#365Posts – O Porre

Deu saudade de escrever ficção.

11 de outubro de 2013 • Por Janio Sarmento, em #365Posts, Ficção

Ontem à noite fiquei deprimido. De repente a casa, imensa, vazia, me fez ficar sorumbático e pensabundo, e não tardou para que a tristeza abrisse as asas sobre mim.

Resisti tanto quanto pude à tentação de afogar a tristeza na comida. Talvez o fato de não ter nenhuma comida em casa tenha ajudado um pouco. Talvez.

Quando não aguentei mais, decidi: “hoje vou beber um litro de uísque, ou uma garrafa de vinho.”

Teria eu incontinenti seguido para a adega, caso eu tivesse uma. Assim, rumei para a cozinha. E assim como não tenho adega em casa, assim como na geladeira e nos armários eu não tinha comida, tampouco achei uísque nem vinho. Vodca muito menos.

Eu só tinha água em casa. Dois litros de água mineral da marca Iaiá. Estupidamente gelados.

Diz o ditado que quem não tem cão caça como gato, e eu resolvi me virar nos trinta: havia decidido que iria beber, e assim seria.

Botei no Spotify uma playlist bem deprê, assim como meu humor, e bebi até a última gota de água mineral que eu tinha em casa. Sorvia cada gole com paciência e vagar, com o mesmo respeito que teria se estivesse bebendo uma cachaça daquelas azuladas, das quais só o cheiro já nocauteia os incautos.

Der Säufer, 1804 - Georg Emanuel Opitz (1775–1841)

Der Säufer, 1804 – Georg Emanuel Opitz (1775–1841)
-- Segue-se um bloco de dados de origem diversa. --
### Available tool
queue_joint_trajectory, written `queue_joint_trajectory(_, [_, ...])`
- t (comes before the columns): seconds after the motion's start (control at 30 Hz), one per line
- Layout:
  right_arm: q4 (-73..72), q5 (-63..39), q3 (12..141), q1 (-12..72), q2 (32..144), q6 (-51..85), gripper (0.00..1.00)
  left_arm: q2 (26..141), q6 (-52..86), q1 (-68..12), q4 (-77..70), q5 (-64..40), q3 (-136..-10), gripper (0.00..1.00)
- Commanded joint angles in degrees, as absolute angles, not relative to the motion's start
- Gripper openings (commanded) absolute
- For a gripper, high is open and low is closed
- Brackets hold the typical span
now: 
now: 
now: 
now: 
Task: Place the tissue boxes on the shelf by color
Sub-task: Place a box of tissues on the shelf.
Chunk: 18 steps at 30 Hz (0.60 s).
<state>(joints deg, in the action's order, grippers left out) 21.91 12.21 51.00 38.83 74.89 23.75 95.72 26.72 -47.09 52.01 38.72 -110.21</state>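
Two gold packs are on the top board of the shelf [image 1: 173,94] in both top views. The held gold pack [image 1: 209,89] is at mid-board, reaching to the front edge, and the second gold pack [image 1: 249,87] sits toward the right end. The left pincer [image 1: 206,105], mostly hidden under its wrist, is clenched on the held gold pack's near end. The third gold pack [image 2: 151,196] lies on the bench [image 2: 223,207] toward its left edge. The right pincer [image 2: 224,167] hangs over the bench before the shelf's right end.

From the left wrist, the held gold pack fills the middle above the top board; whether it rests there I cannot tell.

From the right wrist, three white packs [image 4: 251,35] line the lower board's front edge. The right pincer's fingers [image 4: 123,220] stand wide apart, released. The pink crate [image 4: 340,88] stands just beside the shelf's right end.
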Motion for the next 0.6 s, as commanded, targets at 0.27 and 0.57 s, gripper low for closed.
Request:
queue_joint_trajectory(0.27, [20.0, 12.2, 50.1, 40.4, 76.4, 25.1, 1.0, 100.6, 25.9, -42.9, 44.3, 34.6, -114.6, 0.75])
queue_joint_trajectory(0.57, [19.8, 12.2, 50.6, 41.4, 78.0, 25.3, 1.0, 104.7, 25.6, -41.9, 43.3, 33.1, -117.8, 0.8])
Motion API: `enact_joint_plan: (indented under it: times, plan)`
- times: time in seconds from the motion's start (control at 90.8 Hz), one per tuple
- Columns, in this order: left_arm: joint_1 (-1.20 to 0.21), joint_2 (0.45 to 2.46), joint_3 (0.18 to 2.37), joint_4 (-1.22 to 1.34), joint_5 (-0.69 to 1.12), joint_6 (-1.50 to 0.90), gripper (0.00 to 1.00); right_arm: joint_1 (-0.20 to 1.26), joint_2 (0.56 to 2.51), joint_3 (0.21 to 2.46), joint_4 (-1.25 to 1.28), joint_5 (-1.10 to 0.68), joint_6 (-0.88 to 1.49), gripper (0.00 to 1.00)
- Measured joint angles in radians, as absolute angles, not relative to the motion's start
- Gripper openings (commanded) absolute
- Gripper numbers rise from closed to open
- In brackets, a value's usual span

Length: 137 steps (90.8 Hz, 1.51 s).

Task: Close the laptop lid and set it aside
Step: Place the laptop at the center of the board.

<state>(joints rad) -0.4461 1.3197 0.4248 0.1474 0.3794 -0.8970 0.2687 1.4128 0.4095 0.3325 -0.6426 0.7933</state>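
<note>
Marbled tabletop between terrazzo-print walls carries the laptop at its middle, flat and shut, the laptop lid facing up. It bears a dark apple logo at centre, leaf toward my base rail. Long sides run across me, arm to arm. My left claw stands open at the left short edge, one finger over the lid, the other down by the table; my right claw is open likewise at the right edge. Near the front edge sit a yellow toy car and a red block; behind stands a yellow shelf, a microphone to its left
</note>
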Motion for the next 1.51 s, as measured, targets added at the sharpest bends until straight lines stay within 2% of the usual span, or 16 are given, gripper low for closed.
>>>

Enquanto bebia e afogava o desencanto em água levemente alcalina com traços de radioatividade na fonte, porém estupidamente gelada, alternando as companhias de Roy Orbinson, Bill Medley e Lobo nas picapes, aproveitei para ir resolvendo assuntos pendentes no computador. Cada gole de H2O, temperado com o que Gaia bem escolheu era acompanhado de um email enviado, de uma conta paga, de uma olhadela camuflada num ou noutro Tumblr de libertinagem e fornicação.

Fui dormir exausto, como sói acontecer aos beberrões.

O lado bom é que, embora custando apenas R$ 3,00 a garrafa de vinte litros, no dia seguinte acordei com zero de ressaca, como se tivesse tomado champanhe de R$ 2.000,00 a garrafa. Duvido uma farra que pudesse ter um custo/benefício tão favorável quanto esta.